Немного понаблюдав за ними, я повернулся к дисплею кабины, перепроверил контрольные функции и отправил в наземный контроль протокол данных с пометкой, что всё в порядке. Будет ли это кому-то интересно, я не знал. Мой банковский счёт полегчал на стоимость моего космического путешествия, «Слайдер» так или иначе сам выполнял свою запрограммированную работу, а что касается меня…
Я покосился на таймер. Ещё ровно три часа до сгорания при уходе с орбиты. Потом двигатели на две минуты ещё раз включатся на полную мощность, и корабль сильно тряхнёт. Что касается «последнего взгляда»: меня отправили не на Луну, не на Марс и вообще ни куда бы то ни было вдаль от Земли. До такого космический туризм ещё не дошёл даже в 2029 году. Хотя планы, касающиеся наших спутников, действительно были. Обсуждались путешествия по образцу «Лунника-2», зонда, который ровно семьдесят лет назад разбился на Луне.
Во время прошедших семидесяти часов я прослушал международные новости, два футбольных репортажа, бенефисный концерт и аудиопередачу торжеств, посвящённых двенадцатой годовщине новой Российской республики.
Я снова глянул в потолочное окно и стал рассматривать Луну. Просто удивительно, как мало видно звёзд, когда попадаешь за пределы атмосферы. Даже начинало казаться, что они — лишь декорация для украшения земного небосвода. А может, и мой пожилой возраст влиял на чуткость восприятия куда больше, чем мне хотелось бы в этом признаться. Мне ведь 82. По ту сторону окна я узнавал лишь Луну и две светящиеся точки, которые заметил ещё раньше.
То есть: минуточку…
Я постарался отгородиться ладонями от свечения дисплея, напряжённо вглядываясь вперёд. Потом повернулся назад, поискал наушники, закрепил их за ушами и установил спутниковую связь с контрольным центром в Королёве.
После нескольких минут молчания на мой сигнал, наконец, среагировали внизу, и равнодушный мужской голос с русским акцентом сказал:
— Это наземный контроль. Говорите, Икс-орбитер!

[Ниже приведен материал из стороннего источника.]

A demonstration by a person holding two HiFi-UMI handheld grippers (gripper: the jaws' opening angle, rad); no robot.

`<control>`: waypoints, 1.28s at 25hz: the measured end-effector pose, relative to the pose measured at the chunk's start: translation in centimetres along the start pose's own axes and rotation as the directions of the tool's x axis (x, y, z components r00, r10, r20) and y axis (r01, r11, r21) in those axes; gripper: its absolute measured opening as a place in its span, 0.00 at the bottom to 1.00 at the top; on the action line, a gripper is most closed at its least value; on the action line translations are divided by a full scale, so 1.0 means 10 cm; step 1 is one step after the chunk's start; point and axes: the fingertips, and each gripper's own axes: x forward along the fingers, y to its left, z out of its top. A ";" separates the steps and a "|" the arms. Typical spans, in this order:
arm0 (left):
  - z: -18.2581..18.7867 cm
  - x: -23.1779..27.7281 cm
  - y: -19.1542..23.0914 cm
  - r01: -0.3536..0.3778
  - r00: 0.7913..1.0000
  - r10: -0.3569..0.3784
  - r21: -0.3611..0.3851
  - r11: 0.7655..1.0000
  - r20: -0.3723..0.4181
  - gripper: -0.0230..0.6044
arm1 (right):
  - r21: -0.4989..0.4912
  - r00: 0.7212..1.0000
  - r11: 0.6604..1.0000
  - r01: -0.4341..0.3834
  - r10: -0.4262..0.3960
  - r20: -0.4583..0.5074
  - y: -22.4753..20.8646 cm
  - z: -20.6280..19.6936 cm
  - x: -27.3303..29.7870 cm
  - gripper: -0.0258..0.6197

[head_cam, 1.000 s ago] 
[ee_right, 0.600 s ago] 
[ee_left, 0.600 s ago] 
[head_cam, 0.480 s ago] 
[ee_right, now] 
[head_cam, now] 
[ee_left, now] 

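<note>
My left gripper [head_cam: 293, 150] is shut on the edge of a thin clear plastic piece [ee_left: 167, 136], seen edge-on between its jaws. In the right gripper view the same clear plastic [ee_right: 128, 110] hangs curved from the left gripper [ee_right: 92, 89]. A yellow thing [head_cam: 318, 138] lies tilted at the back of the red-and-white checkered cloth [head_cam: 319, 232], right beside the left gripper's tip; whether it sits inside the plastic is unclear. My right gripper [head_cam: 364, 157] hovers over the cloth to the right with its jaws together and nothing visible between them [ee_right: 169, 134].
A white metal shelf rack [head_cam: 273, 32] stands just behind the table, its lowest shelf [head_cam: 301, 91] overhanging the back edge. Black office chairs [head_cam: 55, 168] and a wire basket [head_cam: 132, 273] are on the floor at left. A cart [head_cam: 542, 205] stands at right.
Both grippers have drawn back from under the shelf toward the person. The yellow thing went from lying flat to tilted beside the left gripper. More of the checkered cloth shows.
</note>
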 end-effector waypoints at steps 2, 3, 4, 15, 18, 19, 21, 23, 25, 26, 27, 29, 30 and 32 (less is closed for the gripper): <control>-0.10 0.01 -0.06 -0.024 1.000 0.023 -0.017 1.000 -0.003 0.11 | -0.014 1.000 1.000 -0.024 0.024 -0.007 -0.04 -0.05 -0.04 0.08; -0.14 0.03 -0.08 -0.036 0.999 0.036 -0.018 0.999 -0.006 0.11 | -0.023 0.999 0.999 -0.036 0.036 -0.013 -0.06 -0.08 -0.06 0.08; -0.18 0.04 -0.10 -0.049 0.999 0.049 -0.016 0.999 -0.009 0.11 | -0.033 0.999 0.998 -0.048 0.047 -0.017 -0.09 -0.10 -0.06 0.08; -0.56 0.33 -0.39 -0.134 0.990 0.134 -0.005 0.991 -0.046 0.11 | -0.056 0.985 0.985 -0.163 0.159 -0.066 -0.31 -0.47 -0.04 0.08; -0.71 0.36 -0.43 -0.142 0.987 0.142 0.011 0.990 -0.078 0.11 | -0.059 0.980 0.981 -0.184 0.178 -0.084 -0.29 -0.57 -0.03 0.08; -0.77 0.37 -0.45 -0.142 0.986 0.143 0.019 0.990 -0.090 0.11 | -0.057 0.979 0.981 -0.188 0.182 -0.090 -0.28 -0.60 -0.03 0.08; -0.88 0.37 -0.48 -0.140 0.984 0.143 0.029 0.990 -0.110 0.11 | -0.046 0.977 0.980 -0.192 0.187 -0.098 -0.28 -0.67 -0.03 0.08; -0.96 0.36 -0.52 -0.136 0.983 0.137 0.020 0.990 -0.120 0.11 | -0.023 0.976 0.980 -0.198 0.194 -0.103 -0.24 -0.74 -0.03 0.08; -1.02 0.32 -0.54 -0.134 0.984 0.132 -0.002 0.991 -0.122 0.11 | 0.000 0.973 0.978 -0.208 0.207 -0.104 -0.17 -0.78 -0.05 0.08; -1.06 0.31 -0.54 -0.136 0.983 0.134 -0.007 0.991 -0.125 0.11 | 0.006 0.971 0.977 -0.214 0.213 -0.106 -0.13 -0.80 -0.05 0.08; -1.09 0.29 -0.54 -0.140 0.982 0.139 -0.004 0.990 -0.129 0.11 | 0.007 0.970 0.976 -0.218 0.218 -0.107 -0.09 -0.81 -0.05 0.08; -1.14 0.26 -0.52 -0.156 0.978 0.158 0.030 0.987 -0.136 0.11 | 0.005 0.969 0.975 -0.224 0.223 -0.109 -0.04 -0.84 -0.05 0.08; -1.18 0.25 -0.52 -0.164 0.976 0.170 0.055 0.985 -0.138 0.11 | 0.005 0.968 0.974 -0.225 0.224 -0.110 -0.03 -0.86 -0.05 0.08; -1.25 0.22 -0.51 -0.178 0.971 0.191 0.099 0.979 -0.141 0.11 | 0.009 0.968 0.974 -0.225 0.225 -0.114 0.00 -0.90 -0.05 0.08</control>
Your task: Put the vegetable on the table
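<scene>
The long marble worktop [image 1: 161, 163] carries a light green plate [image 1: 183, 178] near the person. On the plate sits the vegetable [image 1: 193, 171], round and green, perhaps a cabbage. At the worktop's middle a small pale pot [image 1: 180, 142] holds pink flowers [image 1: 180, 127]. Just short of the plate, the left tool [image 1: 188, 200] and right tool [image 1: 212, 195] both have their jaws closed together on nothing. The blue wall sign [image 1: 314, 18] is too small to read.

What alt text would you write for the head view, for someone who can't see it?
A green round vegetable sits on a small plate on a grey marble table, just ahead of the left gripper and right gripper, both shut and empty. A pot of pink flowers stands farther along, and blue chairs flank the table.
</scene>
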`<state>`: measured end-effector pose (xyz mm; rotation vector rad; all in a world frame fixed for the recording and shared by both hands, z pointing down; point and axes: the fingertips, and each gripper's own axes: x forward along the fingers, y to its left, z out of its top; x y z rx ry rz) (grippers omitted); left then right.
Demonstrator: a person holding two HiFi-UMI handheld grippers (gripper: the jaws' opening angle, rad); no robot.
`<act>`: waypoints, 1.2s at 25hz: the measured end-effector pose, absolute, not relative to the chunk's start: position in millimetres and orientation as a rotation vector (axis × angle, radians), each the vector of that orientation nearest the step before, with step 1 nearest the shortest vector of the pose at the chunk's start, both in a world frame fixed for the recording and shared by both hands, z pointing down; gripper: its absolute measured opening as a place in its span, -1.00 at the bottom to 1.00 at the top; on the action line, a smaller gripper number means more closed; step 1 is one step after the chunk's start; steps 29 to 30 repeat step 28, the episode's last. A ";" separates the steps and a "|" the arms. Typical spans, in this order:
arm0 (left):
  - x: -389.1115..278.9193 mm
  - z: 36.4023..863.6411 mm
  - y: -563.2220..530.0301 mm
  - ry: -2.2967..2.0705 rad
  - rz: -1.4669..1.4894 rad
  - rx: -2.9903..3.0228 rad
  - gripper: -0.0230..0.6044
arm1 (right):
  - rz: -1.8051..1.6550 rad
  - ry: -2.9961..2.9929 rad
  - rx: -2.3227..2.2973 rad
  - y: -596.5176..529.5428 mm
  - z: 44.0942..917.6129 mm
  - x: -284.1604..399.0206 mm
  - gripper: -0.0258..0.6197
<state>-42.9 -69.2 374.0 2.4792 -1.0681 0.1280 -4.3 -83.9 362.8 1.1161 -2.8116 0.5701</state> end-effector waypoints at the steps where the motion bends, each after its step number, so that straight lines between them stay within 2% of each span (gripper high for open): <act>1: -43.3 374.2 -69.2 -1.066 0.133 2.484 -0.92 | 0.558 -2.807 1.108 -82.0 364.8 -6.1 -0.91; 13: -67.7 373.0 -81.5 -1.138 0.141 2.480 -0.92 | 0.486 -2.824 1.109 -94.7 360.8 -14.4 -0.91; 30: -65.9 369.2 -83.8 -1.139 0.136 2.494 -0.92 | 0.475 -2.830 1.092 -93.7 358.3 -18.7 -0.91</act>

Я скривился. Индекс «икс» в космических полётах служил для обозначения всякой гадости: ухода в иной мир, помрачения рассудка, а главным образом — для полных идиотов, которые мчатся сквозь термосферу со скоростью 30 000 километров в час.
— У меня тут два сборщика, — сказал я. — Они больно уж близко ко мне…
— Что значит «больно»?
— На глазок — километрах в полутора от меня. И похоже, они приближаются…
Опять на несколько минут установилась радиотишина. Я запрокинул голову, сощурил глаза и чертыхнулся из-за того, что не могу изменить угол наклона «Слайдера». Взгляд мой переходил от приборов к светящимся в солнечном свете объектам.
— Это наземный контроль, — снова отозвался унылый служащий. — У нас тут на радарах нет ничего такого, что соответствовало бы вашему описанию. Согласно нашим данным, вы там, наверху, в относительном одиночестве. Ближайший к вам спутник — это «EVO», и он от вас в трёх тысячах километров.